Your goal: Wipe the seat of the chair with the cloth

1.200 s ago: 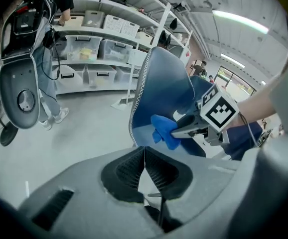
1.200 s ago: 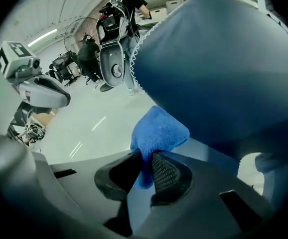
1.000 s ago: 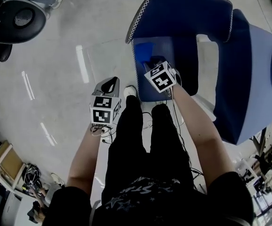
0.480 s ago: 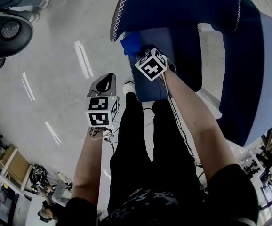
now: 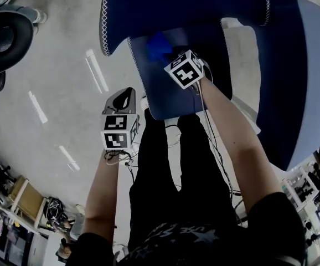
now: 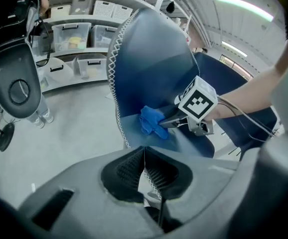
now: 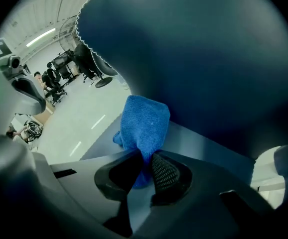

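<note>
1. Your legs (image 5: 171, 165) in dark trousers stand right at the front edge of the chair, with cables trailing on the floor (image 5: 66, 93) beside your feet.
2. Your left gripper (image 5: 124, 97) hangs over bare floor to the left of the chair. Its jaws are pressed together with nothing between them, and it touches neither the chair nor the cloth.
3. Your right gripper (image 5: 170, 55) reaches forward over the seat. Its jaws are clamped on a fold of the cloth, as the right gripper view shows (image 7: 146, 166).
4. The blue cloth (image 7: 144, 121) bunches up out of the jaws and lies on the seat near its left rear corner, close under the backrest. From the left gripper view it shows as a crumpled wad (image 6: 151, 122) at the tip of the right gripper (image 6: 165, 124).
5. The seat (image 5: 171, 93) is smooth dark blue, with white zigzag stitching along its left edge.
6. The backrest (image 5: 182, 4) rises behind the cloth, rounded and edged with the same stitching.
7. A black office chair (image 6: 14, 78) stands well apart to the left on the pale floor.
8. Behind it, shelves (image 6: 79, 29) hold clear storage bins.
</note>
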A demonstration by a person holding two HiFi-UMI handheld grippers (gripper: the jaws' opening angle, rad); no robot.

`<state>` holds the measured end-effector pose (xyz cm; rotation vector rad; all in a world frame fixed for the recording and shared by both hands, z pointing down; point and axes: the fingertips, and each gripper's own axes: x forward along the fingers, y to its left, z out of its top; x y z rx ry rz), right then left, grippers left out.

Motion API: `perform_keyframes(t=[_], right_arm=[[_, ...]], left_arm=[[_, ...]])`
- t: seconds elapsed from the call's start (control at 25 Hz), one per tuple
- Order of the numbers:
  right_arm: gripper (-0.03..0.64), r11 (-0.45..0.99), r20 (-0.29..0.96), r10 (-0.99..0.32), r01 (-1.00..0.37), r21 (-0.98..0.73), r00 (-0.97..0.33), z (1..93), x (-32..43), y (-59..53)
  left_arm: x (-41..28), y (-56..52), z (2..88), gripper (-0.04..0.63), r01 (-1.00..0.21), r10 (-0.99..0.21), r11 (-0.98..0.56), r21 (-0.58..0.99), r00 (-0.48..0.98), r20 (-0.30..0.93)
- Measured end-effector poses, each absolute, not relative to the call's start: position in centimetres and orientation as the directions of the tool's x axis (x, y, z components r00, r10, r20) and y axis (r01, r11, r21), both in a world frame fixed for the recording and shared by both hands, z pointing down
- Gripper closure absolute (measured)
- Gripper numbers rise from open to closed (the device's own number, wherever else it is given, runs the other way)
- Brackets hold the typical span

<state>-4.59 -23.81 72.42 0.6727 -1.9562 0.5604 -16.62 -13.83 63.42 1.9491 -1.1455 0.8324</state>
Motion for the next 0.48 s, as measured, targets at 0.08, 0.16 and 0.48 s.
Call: perform_keyframes(t=[0.08, 0.16, 0.48], right_arm=[[0.561, 0.726, 0.895, -0.234, -0.68, -0.099, -0.381, 72.6, -2.3, -24.1], [0.561, 0.702, 0.897, -0.261, -0.708, -0.078, -0.357, 72.5, -0.2, -24.4], [0.562, 0.577, 0.898, -0.347, -0.816, -0.024, -0.271, 72.1, 9.3, -25.7]], left_arm=[[-14.7, -14.1, 63.6, 0.574, -0.894, -0.432, -0.368, 0.255, 0.407, 0.805], [-13.1, -14.4, 63.5, 0.574, -0.885, -0.427, -0.391, 0.254, 0.419, 0.801], [-7.3, -14.4, 63.1, 0.574, -0.852, -0.396, -0.452, 0.263, 0.456, 0.797]])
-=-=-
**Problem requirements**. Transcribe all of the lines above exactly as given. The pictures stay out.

**Problem solution**.
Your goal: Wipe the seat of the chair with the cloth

1.200 s ago: 
1.200 s ago: 
1.000 s ago: 
0.480 s ago: 
now: 
now: 
now: 

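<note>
1. Your legs (image 5: 171, 165) in dark trousers stand right at the front edge of the chair, with cables trailing on the floor (image 5: 66, 93) beside your feet.
2. Your left gripper (image 5: 124, 97) hangs over bare floor to the left of the chair. Its jaws are pressed together with nothing between them, and it touches neither the chair nor the cloth.
3. Your right gripper (image 5: 170, 55) reaches forward over the seat. Its jaws are clamped on a fold of the cloth, as the right gripper view shows (image 7: 146, 166).
4. The blue cloth (image 7: 144, 121) bunches up out of the jaws and lies on the seat near its left rear corner, close under the backrest. From the left gripper view it shows as a crumpled wad (image 6: 151, 122) at the tip of the right gripper (image 6: 165, 124).
5. The seat (image 5: 171, 93) is smooth dark blue, with white zigzag stitching along its left edge.
6. The backrest (image 5: 182, 4) rises behind the cloth, rounded and edged with the same stitching.
7. A black office chair (image 6: 14, 78) stands well apart to the left on the pale floor.
8. Behind it, shelves (image 6: 79, 29) hold clear storage bins.
</note>
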A demonstration by a person holding two HiFi-UMI handheld grippers (gripper: the jaws' opening angle, rad); no robot.

`<state>` holds the measured end-effector pose (xyz cm; rotation vector rad; all in a world frame fixed for the recording and shared by both hands, z pointing down; point and axes: the fingertips, and each gripper's own axes: x forward along the fingers, y to its left, z out of its top; x y z rx ry rz), right then left, grippers left out.

Motion API: `perform_keyframes(t=[_], right_arm=[[_, ...]], left_arm=[[_, ...]])`
- t: seconds elapsed from the call's start (control at 25 Hz), one per tuple
- Order of the numbers:
  right_arm: gripper (-0.03..0.64), r11 (-0.45..0.99), r20 (-0.29..0.96), r10 (-0.99..0.32), r01 (-1.00..0.37), r21 (-0.98..0.73), r00 (-0.97..0.33), z (1..93), x (-32..43), y (-59..53)
  left_arm: x (-41..28), y (-56..52), z (2..88), gripper (-0.04..0.63), r01 (-1.00..0.21), r10 (-0.99..0.21), r11 (-0.98..0.56), r21 (-0.58..0.99), r00 (-0.48..0.98), r20 (-0.30..0.93)
- Measured end-effector poses, each absolute, not relative to the call's start: position in centimetres and orientation as the directions of the tool's x axis (x, y, z components r00, r10, r20) and y axis (r01, r11, r21), both in a world frame fixed for the recording and shared by both hands, z pointing down
- Gripper closure absolute (measured)
- Gripper numbers rise from open to closed (the device's own number, wherever else it is given, runs the other way)
- Brackets hold the typical span

<state>-4.59 -23.81 72.42 0.6727 -1.9562 0.5604 -16.62 -13.83 63.42 1.9491 -1.1455 0.8324</state>
Motion for the next 0.48 s, as measured, targets at 0.08, 0.16 and 0.48 s.
Call: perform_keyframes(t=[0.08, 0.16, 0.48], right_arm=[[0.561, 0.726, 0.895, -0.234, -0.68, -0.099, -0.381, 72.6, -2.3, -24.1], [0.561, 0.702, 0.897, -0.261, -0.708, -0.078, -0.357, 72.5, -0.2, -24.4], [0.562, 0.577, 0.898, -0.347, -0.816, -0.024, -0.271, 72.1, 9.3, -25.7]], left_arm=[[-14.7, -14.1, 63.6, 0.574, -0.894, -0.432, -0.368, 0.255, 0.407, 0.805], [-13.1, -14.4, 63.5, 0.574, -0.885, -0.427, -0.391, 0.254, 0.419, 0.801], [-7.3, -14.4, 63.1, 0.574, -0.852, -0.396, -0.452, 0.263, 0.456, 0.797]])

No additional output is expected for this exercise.